ACTION ITEM
Pick out the lines below that include the string "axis".

DATA SHOWN
-------
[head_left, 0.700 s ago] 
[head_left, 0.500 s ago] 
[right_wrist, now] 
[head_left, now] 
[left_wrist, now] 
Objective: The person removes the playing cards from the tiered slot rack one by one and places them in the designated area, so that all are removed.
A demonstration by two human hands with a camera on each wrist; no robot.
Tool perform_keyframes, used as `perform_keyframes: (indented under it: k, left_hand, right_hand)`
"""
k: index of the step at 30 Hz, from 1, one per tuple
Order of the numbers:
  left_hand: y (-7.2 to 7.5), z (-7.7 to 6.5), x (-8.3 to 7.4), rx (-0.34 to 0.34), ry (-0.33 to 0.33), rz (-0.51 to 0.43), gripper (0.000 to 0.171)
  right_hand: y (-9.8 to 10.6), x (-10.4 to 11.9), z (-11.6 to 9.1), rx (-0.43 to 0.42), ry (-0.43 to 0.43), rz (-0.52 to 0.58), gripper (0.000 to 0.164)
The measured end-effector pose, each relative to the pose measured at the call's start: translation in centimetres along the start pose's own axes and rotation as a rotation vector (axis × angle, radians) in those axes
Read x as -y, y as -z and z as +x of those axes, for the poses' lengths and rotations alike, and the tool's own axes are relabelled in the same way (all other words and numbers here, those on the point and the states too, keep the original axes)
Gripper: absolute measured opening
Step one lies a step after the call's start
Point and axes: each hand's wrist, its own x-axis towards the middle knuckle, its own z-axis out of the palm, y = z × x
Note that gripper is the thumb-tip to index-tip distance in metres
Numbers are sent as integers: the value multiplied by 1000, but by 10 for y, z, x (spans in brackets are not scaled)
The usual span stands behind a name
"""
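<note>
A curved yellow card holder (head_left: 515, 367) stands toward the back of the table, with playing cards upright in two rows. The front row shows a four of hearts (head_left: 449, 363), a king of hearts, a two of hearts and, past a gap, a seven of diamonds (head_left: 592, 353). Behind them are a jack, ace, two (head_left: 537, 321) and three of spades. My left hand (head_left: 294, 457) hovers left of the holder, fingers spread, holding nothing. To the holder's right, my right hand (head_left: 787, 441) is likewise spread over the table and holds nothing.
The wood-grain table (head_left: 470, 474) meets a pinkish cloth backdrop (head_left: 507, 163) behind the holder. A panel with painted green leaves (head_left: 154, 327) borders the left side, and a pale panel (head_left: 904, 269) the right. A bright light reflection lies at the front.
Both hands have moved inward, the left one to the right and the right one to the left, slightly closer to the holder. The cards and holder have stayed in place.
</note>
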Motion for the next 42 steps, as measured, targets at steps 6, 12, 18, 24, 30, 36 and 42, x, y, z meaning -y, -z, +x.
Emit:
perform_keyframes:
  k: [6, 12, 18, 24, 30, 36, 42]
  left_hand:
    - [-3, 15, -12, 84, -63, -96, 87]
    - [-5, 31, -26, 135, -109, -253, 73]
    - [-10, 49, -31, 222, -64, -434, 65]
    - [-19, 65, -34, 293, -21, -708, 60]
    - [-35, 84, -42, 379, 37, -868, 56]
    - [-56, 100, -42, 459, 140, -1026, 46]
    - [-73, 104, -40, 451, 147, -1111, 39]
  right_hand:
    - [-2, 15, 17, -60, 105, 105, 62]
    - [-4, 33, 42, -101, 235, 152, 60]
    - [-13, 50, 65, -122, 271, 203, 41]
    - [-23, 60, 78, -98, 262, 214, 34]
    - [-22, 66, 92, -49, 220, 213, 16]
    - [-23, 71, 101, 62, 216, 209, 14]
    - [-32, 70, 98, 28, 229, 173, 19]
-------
RESPONSE
The measured end-effector pose, each relative to the pose measured at the call's start: translation in centimetres along the start pose's own axes and rotation as a rotation vector (axis × angle, radians) in those axes
Point and axes: each hand's wrist, its own x-axis towards the middle knuckle, its own z-axis out of the palm, y = z × x

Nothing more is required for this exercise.